* **What the task asks**: Print the data again, exactly.
==== Data for this exercise
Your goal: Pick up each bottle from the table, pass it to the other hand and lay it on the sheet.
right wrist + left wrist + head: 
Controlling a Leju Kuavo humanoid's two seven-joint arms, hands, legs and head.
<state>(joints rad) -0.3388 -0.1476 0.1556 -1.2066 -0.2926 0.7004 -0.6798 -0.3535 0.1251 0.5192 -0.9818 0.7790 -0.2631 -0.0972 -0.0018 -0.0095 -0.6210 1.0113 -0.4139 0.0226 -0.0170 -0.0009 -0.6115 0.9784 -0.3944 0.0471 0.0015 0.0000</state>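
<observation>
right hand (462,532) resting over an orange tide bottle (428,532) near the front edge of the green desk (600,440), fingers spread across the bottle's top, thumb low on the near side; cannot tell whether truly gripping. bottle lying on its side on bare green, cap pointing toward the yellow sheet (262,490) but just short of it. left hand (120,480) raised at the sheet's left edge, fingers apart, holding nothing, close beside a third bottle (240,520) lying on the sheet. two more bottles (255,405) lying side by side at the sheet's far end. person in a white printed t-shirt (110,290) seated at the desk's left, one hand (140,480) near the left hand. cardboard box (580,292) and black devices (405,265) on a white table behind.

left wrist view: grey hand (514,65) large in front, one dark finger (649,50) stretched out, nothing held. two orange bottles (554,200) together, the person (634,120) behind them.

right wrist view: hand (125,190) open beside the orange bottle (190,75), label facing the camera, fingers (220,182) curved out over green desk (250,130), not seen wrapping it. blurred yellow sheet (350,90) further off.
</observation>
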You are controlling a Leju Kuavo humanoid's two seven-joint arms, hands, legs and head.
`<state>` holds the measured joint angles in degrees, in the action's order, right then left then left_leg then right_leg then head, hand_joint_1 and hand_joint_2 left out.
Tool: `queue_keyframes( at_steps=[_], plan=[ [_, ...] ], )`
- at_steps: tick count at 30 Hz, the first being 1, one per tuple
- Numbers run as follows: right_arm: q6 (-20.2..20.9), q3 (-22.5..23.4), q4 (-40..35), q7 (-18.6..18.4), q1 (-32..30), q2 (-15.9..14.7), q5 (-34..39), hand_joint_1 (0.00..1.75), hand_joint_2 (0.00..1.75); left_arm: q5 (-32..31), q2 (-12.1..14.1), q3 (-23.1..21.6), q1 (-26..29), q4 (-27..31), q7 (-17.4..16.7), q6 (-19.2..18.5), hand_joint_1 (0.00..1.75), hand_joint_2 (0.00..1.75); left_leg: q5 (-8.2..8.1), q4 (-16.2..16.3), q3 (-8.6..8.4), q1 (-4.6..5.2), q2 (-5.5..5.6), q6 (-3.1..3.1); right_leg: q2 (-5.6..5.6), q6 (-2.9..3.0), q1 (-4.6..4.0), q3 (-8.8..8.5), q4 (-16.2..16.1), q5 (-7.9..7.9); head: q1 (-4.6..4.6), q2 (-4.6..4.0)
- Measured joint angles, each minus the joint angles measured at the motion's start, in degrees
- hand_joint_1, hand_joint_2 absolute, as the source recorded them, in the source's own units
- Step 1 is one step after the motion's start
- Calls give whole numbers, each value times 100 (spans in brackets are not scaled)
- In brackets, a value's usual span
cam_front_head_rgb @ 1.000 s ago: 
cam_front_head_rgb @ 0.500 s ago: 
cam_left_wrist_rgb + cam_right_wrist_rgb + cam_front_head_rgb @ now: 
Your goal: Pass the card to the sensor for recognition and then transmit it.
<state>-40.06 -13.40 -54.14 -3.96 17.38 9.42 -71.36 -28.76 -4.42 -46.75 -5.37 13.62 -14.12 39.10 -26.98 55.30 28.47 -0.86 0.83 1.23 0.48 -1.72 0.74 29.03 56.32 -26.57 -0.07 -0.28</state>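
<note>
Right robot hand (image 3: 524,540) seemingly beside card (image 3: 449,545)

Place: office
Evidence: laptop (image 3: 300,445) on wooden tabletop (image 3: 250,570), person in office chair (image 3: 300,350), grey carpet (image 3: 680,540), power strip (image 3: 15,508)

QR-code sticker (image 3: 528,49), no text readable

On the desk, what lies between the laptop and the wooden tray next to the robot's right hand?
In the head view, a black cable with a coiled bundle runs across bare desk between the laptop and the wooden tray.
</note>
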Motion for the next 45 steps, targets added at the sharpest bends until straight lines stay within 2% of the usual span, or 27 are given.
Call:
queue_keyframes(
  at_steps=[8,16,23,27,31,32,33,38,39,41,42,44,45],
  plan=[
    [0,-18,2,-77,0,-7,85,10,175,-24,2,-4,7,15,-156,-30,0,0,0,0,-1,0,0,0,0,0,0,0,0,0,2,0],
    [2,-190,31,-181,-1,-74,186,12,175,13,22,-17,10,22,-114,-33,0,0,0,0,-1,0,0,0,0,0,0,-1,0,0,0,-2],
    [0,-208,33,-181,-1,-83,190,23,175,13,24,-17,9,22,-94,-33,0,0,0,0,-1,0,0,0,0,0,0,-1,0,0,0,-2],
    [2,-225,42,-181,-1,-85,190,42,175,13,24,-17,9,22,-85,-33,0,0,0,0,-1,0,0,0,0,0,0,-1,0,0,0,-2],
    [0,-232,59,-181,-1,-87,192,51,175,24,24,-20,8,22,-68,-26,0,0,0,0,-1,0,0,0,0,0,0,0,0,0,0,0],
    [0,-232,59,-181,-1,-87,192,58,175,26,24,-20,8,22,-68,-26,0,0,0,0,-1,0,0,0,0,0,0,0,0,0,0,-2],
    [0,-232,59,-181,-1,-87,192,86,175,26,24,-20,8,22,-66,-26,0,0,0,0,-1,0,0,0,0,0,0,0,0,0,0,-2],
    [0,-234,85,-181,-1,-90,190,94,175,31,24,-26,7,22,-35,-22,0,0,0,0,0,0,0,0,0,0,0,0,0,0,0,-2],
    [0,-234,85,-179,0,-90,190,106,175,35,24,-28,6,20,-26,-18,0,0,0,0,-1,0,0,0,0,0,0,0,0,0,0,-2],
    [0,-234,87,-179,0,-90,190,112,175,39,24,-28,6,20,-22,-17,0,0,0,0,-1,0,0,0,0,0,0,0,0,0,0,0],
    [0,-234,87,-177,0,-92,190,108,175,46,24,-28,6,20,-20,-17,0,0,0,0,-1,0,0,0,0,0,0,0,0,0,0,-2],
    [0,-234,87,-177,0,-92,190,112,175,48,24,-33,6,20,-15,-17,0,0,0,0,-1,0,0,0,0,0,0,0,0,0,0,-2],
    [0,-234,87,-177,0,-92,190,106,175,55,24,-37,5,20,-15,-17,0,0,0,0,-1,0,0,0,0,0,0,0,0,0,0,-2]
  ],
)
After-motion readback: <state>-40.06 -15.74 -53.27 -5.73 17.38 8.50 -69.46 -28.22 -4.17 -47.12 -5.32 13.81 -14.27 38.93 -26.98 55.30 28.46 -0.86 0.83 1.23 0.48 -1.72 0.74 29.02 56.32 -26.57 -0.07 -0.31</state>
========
* **Exercise answer**:
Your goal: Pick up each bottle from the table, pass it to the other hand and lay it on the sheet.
right wrist + left wrist + head: 
Controlling a Leju Kuavo humanoid's two seven-joint arms, hands, legs and head.
<state>(joints rad) -0.3388 -0.1476 0.1556 -1.2066 -0.2926 0.7004 -0.6798 -0.3535 0.1251 0.5192 -0.9818 0.7790 -0.2631 -0.0972 -0.0018 -0.0095 -0.6210 1.0113 -0.4139 0.0226 -0.0170 -0.0009 -0.6115 0.9784 -0.3944 0.0471 0.0015 0.0000</state>
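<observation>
right hand (462,532) resting over an orange tide bottle (428,532) near the front edge of the green desk (600,440), fingers spread across the bottle's top, thumb low on the near side; cannot tell whether truly gripping. bottle lying on its side on bare green, cap pointing toward the yellow sheet (262,490) but just short of it. left hand (120,480) raised at the sheet's left edge, fingers apart, holding nothing, close beside a third bottle (240,520) lying on the sheet. two more bottles (255,405) lying side by side at the sheet's far end. person in a white printed t-shirt (110,290) seated at the desk's left, one hand (140,480) near the left hand. cardboard box (580,292) and black devices (405,265) on a white table behind.

left wrist view: grey hand (514,65) large in front, one dark finger (649,50) stretched out, nothing held. two orange bottles (554,200) together, the person (634,120) behind them.

right wrist view: hand (125,190) open beside the orange bottle (190,75), label facing the camera, fingers (220,182) curved out over green desk (250,130), not seen wrapping it. blurred yellow sheet (350,90) further off.
</observation>
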You are controlling a Leju Kuavo humanoid's two seven-joint arms, hands, legs and head.
`<state>` holds the measured joint angles in degrees, in the action's order, right then left then left_leg then right_leg then head, hand_joint_1 and hand_joint_2 left out.
Tool: `queue_keyframes( at_steps=[_], plan=[ [_, ...] ], )`
- at_steps: tick count at 30 Hz, the first being 1, one per tuple
- Numbers run as follows: right_arm: q6 (-20.2..20.9), q3 (-22.5..23.4), q4 (-40..35), q7 (-18.6..18.4), q1 (-32..30), q2 (-15.9..14.7), q5 (-34..39), hand_joint_1 (0.00..1.75), hand_joint_2 (0.00..1.75); left_arm: q5 (-32..31), q2 (-12.1..14.1), q3 (-23.1..21.6), q1 (-26..29), q4 (-27..31), q7 (-17.4..16.7), q6 (-19.2..18.5), hand_joint_1 (0.00..1.75), hand_joint_2 (0.00..1.75); left_leg: q5 (-8.2..8.1), q4 (-16.2..16.3), q3 (-8.6..8.4), q1 (-4.6..5.2), q2 (-5.5..5.6), q6 (-3.1..3.1); right_leg: q2 (-5.6..5.6), q6 (-2.9..3.0), q1 (-4.6..4.0), q3 (-8.8..8.5), q4 (-16.2..16.1), q5 (-7.9..7.9); head: q1 (-4.6..4.6), q2 (-4.6..4.0)
- Measured joint angles, each minus the joint angles measured at the motion's start, in degrees
- hand_joint_1, hand_joint_2 absolute, as the source recorded them, in the source's own units
- Step 1 is one step after the motion's start
- Calls give whole numbers, each value times 100 (spans in brackets are not scaled)
- In brackets, a value's usual span
cam_front_head_rgb @ 1.000 s ago: 
cam_front_head_rgb @ 0.500 s ago: 
cam_left_wrist_rgb + cam_right_wrist_rgb + cam_front_head_rgb @ now: 
Your goal: Pass the card to the sensor for recognition and then transmit it.
<state>-40.06 -13.40 -54.14 -3.96 17.38 9.42 -71.36 -28.76 -4.42 -46.75 -5.37 13.62 -14.12 39.10 -26.98 55.30 28.47 -0.86 0.83 1.23 0.48 -1.72 0.74 29.03 56.32 -26.57 -0.07 -0.28</state>
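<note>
Right robot hand (image 3: 524,540) seemingly beside card (image 3: 449,545)

Place: office
Evidence: laptop (image 3: 300,445) on wooden tabletop (image 3: 250,570), person in office chair (image 3: 300,350), grey carpet (image 3: 680,540), power strip (image 3: 15,508)

QR-code sticker (image 3: 528,49), no text readable

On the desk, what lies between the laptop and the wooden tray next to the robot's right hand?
In the head view, a black cable with a coiled bundle runs across bare desk between the laptop and the wooden tray.
</note>
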Motion for the next 45 steps, targets added at the sharpest bends until straight lines stay within 2% of the usual span, or 27 are given.
Call:
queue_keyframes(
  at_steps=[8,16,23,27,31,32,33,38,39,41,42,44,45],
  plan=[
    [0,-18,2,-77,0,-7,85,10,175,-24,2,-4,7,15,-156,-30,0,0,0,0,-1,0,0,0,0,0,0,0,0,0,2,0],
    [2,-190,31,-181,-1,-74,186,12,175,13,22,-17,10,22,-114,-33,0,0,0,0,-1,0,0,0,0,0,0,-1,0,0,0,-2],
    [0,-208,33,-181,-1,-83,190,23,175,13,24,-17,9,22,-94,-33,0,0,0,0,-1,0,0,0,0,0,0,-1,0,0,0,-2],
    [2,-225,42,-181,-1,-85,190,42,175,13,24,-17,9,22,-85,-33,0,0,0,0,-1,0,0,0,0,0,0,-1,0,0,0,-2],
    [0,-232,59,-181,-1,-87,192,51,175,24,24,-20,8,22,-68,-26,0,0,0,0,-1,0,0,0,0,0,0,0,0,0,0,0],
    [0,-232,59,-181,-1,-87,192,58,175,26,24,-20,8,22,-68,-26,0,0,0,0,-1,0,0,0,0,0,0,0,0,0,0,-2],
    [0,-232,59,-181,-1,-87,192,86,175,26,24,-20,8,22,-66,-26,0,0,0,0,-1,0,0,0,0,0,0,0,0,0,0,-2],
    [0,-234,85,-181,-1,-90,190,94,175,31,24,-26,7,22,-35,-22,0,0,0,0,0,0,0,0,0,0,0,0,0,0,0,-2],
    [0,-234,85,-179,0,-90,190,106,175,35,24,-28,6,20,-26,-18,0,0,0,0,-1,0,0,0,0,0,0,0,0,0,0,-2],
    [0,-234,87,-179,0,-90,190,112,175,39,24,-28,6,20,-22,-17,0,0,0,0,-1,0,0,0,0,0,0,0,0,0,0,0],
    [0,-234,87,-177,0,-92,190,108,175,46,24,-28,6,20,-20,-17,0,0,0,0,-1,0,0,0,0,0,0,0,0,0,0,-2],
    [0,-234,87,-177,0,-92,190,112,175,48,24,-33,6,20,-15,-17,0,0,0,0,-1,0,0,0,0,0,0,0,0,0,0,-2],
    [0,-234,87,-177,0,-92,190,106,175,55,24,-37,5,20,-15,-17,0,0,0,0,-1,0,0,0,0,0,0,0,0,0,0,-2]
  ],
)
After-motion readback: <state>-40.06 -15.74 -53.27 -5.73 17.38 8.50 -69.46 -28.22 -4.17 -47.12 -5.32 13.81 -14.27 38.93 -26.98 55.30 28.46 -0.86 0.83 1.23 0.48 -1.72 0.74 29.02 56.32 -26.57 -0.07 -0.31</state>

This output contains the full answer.